We have relied, to the extent we deem such reliance proper, upon such certificates or comparable documents of officers and representatives of the Company and of public officials and upon statements and information furnished by officers and representatives of the Company with respect to the accuracy of material factual matters contained therein which were not independently established by us. In rendering the opinions expressed below, we have assumed, without independent investigation or verification of any kind, the genuineness of all signatures on documents we have reviewed, the legal capacity and competency of all natural persons signing all such documents, the authenticity and completeness of all documents submitted to us as originals, the conformity to authentic, complete original documents of all documents submitted to us as copies, the truthfulness, completeness and correctness of all factual representations and statements contained in all documents we have reviewed, the accuracy and completeness of all public records examined by us, and the accuracy of all statements in certificates of officers of the Company that we reviewed. In addition, in rendering the opinions expressed below, we have assumed that the Shares will be executed and countersigned by the transfer agent or registrar therefor and issued by the Company as contemplated in the Registration Statement.

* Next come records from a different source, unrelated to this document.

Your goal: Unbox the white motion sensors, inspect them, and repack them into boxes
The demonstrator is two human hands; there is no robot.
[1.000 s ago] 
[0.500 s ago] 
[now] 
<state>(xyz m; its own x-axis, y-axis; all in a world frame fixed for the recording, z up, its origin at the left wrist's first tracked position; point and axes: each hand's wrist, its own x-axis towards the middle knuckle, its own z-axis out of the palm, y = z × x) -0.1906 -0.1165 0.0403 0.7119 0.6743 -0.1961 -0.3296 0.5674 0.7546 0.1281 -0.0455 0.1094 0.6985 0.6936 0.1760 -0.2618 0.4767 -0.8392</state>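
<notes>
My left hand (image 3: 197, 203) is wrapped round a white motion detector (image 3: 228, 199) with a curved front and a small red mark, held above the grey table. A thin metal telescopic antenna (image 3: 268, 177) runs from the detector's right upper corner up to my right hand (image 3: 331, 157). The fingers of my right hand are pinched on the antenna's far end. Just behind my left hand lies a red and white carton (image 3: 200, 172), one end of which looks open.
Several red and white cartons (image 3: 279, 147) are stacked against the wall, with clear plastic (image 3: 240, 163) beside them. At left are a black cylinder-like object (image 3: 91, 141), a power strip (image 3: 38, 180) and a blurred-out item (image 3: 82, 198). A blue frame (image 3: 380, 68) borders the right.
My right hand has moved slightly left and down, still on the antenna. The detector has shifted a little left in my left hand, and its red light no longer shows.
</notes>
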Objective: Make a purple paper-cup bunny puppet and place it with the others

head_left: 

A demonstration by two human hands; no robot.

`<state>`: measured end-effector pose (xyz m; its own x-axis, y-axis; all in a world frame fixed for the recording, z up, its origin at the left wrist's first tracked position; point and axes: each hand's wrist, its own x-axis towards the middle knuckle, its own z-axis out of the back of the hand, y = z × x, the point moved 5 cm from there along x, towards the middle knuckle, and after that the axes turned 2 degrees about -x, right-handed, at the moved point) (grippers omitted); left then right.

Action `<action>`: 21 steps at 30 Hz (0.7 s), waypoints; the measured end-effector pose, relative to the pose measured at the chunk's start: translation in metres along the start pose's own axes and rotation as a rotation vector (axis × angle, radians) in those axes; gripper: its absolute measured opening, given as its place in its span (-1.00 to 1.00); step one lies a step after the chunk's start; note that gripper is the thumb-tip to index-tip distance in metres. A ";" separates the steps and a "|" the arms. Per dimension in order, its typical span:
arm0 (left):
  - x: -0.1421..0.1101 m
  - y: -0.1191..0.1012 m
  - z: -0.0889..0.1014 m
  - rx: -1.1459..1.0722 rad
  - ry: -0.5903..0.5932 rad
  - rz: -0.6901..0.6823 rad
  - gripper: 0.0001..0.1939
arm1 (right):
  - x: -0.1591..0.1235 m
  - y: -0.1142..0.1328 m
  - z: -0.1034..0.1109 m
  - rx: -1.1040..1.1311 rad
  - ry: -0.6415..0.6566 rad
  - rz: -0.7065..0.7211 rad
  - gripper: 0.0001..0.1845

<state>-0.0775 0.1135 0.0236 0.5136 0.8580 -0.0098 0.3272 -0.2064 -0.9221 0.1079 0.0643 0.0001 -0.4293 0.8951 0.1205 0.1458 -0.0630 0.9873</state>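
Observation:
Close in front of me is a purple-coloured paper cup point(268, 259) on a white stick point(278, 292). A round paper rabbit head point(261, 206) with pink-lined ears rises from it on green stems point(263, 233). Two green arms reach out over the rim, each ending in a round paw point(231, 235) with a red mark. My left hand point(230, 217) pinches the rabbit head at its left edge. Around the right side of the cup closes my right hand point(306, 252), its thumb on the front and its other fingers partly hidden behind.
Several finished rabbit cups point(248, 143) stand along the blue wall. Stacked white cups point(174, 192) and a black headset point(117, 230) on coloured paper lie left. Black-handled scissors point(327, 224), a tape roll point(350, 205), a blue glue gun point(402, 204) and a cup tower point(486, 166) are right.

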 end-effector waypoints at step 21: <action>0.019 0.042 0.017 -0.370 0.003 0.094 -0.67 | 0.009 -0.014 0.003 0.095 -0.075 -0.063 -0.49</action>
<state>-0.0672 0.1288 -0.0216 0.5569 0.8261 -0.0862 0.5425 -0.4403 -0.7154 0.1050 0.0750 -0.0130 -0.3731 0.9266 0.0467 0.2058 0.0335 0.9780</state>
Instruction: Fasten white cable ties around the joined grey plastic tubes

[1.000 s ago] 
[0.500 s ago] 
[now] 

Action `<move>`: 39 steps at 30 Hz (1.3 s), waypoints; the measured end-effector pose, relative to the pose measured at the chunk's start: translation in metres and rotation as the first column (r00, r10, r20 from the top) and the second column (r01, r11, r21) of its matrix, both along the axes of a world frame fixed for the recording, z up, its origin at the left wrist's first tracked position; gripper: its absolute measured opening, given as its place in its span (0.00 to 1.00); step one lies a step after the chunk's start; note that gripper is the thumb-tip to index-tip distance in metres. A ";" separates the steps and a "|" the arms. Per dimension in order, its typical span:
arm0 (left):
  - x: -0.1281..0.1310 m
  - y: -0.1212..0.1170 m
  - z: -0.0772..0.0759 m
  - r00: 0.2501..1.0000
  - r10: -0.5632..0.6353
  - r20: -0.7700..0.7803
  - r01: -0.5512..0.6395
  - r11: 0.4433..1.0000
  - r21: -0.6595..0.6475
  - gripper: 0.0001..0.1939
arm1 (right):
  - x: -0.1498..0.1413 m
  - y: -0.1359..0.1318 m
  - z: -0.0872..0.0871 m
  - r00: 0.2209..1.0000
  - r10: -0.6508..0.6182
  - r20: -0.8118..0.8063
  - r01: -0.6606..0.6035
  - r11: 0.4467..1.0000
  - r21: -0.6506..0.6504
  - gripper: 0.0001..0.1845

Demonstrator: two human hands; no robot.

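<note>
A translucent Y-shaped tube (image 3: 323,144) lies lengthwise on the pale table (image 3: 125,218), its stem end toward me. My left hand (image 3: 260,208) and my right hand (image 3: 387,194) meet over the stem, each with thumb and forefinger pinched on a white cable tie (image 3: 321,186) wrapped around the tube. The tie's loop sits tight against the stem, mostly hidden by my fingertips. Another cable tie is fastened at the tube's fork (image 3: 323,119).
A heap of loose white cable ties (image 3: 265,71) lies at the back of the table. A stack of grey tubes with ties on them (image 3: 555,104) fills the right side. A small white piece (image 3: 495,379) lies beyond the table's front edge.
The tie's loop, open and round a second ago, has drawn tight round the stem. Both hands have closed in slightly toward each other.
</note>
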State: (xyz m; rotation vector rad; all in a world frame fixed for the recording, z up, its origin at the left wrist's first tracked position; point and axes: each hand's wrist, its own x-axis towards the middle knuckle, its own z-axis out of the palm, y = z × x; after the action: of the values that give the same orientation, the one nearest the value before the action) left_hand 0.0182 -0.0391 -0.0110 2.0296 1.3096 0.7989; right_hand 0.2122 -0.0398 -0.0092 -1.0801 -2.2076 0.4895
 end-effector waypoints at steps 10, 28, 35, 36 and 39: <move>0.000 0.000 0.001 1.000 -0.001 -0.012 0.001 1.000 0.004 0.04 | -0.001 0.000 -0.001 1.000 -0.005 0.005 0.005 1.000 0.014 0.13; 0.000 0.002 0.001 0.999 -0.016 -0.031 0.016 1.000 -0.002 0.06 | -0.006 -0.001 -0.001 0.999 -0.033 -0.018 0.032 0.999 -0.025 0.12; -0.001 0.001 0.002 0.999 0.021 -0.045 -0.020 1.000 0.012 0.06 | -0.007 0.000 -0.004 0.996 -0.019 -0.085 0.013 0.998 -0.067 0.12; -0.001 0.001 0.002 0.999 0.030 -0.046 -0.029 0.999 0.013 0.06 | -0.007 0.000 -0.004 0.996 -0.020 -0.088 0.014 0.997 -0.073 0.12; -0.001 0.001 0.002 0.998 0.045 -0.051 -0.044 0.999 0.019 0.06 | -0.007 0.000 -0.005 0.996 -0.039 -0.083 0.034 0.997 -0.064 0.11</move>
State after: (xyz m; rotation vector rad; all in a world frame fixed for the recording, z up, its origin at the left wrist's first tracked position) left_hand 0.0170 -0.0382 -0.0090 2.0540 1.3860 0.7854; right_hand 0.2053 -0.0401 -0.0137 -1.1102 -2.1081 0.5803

Based upon the foregoing assumptions and the assumptions set forth below, and subject to the qualifications and limitations stated herein, having considered such questions of law as we have deemed necessary as a basis for the opinions expressed below, we are of the opinion that the Shares, when issued and delivered by the Company against payment therefor as set forth in the Warrant Agreement, will be validly issued, fully paid and non-assessable.
The opinion expressed above is limited to questions arising under the Delaware General Corporation Law. We do not express any opinion as to the laws of any other jurisdiction.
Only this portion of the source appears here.